Completam-se, no próximo dia 12 de Maio de 2022, 209 anos “em
que foi arcabuzado no lugar de Santa Iria, caminho da Timpeira,
um soldado do Batalhão de Caçadores nº 5.
O povo considerou-o inocente e chamou-lhe santo. O próprio
governo da Regência lhe perdoou o crime por que foi sentenciado, embora o
perdão não tenha chegado
a tempo de lhe poupar a vida.
Quando queremos apurar estes factos, encontramos dificuldades
insuperáveis. Na época praticamente não havia
imprensa e a eventual documentação coeva do
assunto foi-se perdendo, pelas mais diversas causas.
Só a título de exemplo, os poucos testemunhos que existem (na
própria Capela do Santo Soldado e na Igreja da
Misericórdia) referem um nome, José Custódio, de São Pedro-o-Velho, concelho
de Mirandela, que tudo leva a crer que
não seja o verdadeiro, embora seja o que o povo lhe atribuiu.
Por isso, ninguém se arrisca a escrever a história sem lhe
apor a palavra lenda.
De facto, este caso tinha todos os
condimentos para se transformar numa lenda. E
assim se foi construindo uma história que acabou por se confundir
com a própria lenda.
Escreveram sobre o assunto, entre outros, Júlio Teixeira, na obra "Da Terra de Panoyas" (1946), e Lourenço Camilo Costa, no jornal "A Voz de Trás-os-Montes" (13 de Maio
de 1982) e na revista "Tellus" (n° 21, Outubro de 1993).
Este último
investigador trouxe um contributo ausente em Júlio Teixeira: a localização da
sepultura do militar na Igreja da Misericórdia, que encontrou no "Livro da distribuição das sepulturas da Igreja da Misericórdia".

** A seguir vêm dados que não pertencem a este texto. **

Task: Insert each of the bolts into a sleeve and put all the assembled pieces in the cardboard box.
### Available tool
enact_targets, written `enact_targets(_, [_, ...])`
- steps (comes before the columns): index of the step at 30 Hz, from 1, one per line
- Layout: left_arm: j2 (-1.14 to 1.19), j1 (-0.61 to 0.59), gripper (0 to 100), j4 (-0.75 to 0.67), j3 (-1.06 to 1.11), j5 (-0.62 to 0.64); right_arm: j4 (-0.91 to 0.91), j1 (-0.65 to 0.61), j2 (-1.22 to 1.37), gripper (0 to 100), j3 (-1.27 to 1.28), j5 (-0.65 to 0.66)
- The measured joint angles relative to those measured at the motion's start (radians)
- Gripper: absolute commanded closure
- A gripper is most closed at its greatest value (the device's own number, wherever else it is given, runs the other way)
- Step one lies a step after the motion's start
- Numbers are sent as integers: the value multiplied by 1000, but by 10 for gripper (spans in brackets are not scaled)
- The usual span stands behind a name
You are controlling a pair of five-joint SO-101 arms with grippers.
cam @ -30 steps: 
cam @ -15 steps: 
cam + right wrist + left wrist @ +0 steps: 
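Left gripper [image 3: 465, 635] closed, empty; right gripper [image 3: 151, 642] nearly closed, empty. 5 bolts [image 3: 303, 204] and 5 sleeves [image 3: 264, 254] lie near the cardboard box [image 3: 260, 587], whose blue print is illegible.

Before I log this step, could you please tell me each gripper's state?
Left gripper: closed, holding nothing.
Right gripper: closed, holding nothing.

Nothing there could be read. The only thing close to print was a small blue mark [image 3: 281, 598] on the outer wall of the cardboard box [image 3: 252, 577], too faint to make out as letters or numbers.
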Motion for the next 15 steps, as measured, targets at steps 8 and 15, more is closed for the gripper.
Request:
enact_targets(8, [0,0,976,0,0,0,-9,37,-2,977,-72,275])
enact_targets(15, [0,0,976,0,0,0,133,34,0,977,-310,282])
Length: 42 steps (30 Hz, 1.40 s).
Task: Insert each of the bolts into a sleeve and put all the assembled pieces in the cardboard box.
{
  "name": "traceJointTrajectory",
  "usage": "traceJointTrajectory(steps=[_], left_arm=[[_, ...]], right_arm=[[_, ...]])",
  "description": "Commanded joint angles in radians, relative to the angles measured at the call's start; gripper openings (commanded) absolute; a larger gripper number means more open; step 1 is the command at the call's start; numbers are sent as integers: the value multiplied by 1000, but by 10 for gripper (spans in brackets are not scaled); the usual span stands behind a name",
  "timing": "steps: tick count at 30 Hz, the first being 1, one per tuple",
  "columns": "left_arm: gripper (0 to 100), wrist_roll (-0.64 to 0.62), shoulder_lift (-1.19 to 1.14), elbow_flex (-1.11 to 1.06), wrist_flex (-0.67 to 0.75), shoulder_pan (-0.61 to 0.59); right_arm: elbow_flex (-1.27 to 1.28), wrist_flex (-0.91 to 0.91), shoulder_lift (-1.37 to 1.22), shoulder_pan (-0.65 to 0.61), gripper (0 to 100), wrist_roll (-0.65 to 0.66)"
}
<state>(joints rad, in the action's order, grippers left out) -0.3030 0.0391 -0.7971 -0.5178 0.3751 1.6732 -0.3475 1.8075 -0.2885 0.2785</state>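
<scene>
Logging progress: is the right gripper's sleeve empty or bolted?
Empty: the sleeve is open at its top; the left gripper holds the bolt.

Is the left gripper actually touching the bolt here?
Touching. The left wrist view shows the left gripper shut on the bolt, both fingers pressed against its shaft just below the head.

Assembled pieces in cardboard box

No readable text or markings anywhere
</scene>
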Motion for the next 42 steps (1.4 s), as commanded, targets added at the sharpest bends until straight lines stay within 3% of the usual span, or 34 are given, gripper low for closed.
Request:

Júlio Teixeira devia desconhecer este elemento, dado que o não menciona quando se refere à
acta da Misericórdia (que diz tratar-se do único documento da época referente ao soldado arcabuzado)
em que se indicam os custos com os preparativos e funeral do soldado António
Gonçalves Pegueira, da cidade de Castelo
Branco (e não José Custódio).
A confusão entre António
Gonçalves Pegueira e José Custódio
deve-se possivelmente, como aventa Lourenço Costa,
a que terá havido dois fuzilamentos diferentes
em datas próximas um por roubo, outro por deserção - que a imaginação popular terá confundido entre si.
O próprio Camilo Castelo Branco, no romance "O
Esqueleto", de 1865, conta brevemente a história do Santo
Soldado, dando-o como condenado por desertor no ano de 1811.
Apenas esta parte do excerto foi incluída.